Antiidiotika schrieb am
Ich sehe da irgendwie arg schwarz für die Kiste. :-/
Ewiges Glaskugeln und Hypen im Vorfeld generien eine riesige Erwartungsblase, dass allein ist schon schwer zu erfüllen.
Dazu aber ein stationärer Handheld, der eigentlich eine Konsole sein möchte, irgendwo in die Tabletsparte schlägt. Aber insgesamt stark auf Mobilen Multiplayer setzt. Mmmh. :-/
Sind wir ehrlich, im Mobilen Betrieb wird es ohne aktive Kühlung schwierig ein Konsolen-/PC-Spiel zu stemmen. Selbst wenn die Technik das Spiel stark runterregelt. Außerdem, wie soll längere Zeit gespielt werden können, eine Playstation 4 hat etwa 100 W Leistungsaufnahme, das ist einerseits eine große Temperaturentwicklung, andererseits ein starker Akkufresser.

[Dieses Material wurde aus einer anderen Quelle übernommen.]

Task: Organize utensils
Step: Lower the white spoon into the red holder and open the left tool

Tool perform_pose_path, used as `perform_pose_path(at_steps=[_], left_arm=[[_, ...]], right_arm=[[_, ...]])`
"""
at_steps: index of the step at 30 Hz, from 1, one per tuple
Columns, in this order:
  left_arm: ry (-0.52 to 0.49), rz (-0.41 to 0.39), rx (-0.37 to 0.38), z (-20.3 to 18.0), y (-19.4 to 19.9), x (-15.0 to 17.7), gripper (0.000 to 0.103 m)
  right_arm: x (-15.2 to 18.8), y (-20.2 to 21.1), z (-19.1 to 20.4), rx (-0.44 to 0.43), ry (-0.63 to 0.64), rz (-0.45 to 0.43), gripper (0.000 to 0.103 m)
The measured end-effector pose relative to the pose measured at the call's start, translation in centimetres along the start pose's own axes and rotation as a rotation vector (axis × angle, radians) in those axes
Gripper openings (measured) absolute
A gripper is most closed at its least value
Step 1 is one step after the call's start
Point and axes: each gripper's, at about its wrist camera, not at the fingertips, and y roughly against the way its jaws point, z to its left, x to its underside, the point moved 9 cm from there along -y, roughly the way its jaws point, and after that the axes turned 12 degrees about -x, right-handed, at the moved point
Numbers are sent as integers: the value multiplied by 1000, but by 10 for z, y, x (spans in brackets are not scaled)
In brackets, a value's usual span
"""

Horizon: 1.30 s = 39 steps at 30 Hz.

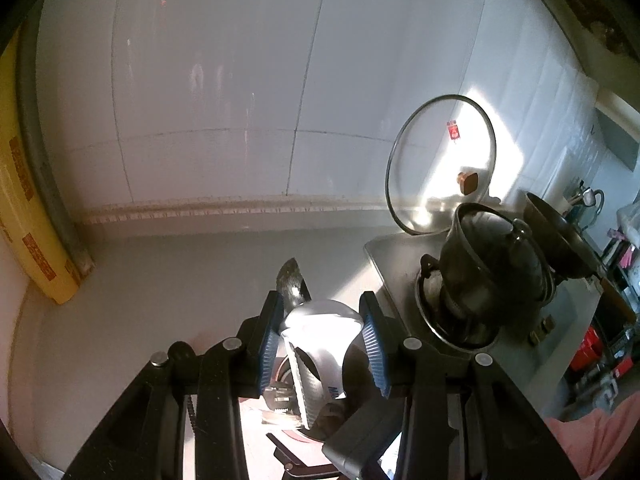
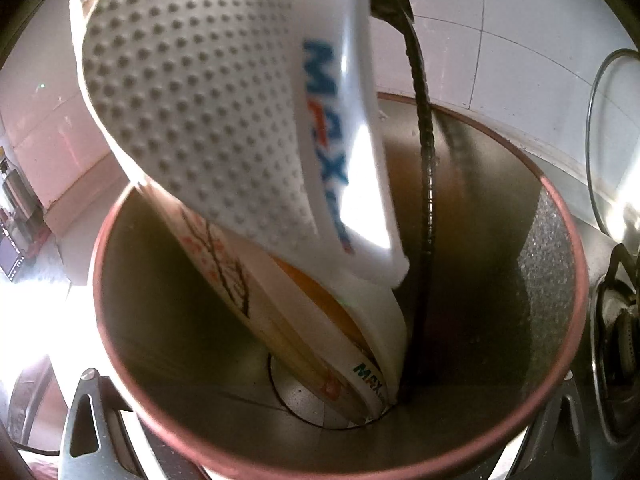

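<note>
My left gripper is shut on a white dotted rice paddle with blue "MAX" lettering, its blue pads pressing both edges. That paddle hangs tilted over a pink-rimmed metal utensil holder, its lower end inside the rim. Inside the holder lean another white paddle and a dark utensil with a twisted handle; its dark head pokes up behind the held paddle. My right gripper has a finger on each side of the holder and appears shut on it.
A glass lid leans on the white tiled wall. A black lidded pot sits on the stove burner to the right, with a dark pan behind it. A yellow box stands at the far left of the grey counter.
</note>
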Motion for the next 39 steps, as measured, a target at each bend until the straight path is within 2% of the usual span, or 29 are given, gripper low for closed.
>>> perform_pose_path(at_steps=[20, 25, 39], left_arm=[[-38, 72, 19, -13, -15, 16, 41], [-42, 75, 14, -14, -15, 16, 45], [-15, 39, 3, -2, 2, 9, 45]], right_arm=[[0, -4, 3, -5, -3, -3, 103], [0, 0, 2, -8, -4, -3, 103], [0, -4, 10, -6, -1, -4, 103]])
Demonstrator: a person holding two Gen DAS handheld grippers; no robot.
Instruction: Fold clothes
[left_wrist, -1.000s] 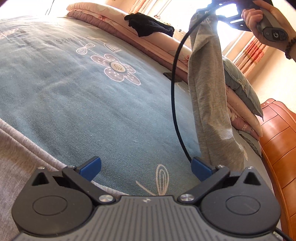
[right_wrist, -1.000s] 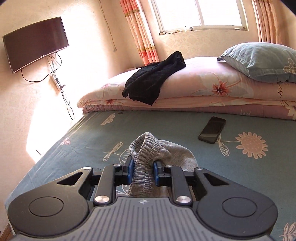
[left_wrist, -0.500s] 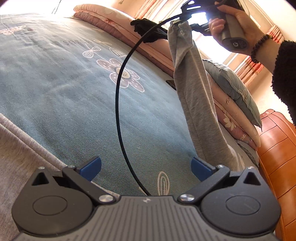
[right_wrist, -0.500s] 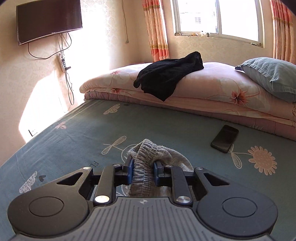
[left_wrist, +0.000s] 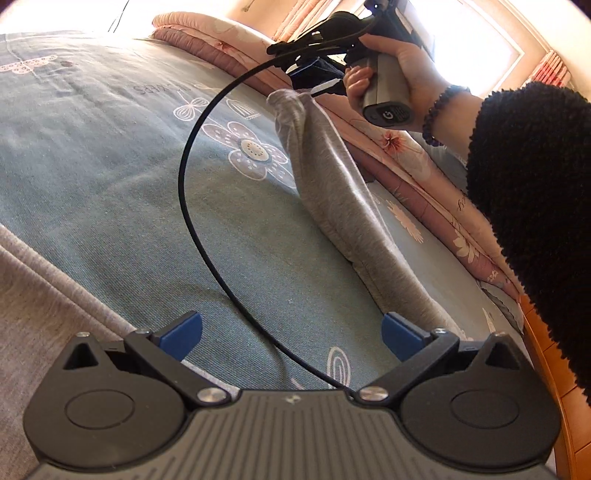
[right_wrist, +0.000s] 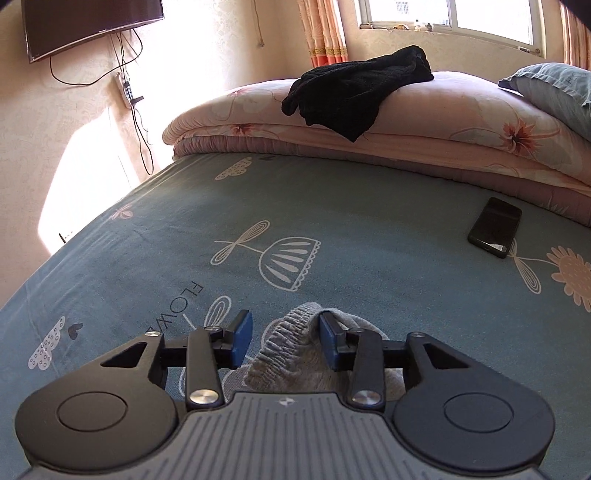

Zudem seh ich bei Nintendo irgendwie keine Konstante. Der N64 setzt anständige Optik aber auf teure Module, der GC setzt auf fisherprice Optik und Mini CD, obwohl gerade DVDs auf dem Vormarsch sind. Die Wii setzt auf Bewegungssteuerung, hat aber Probleme mit dem guten Nachschub und die WiiU versucht es mit Second Screen. Mag zwar sein, dass das irgendwo immer den Anschein von Innovativität hat, aber bsp. Sony und MS bauen ihre Komponenten weiter aus und entwicklen sie weiter oder nehmen sich zumindest in gewisser Weise den Kunden an.
Ich sehe dank ARM-Architektur, dem irgendwann unübersichtlichen Steckprinzip und den Nintendo-verstaubt-typischen Problemen eine harte Zukunft.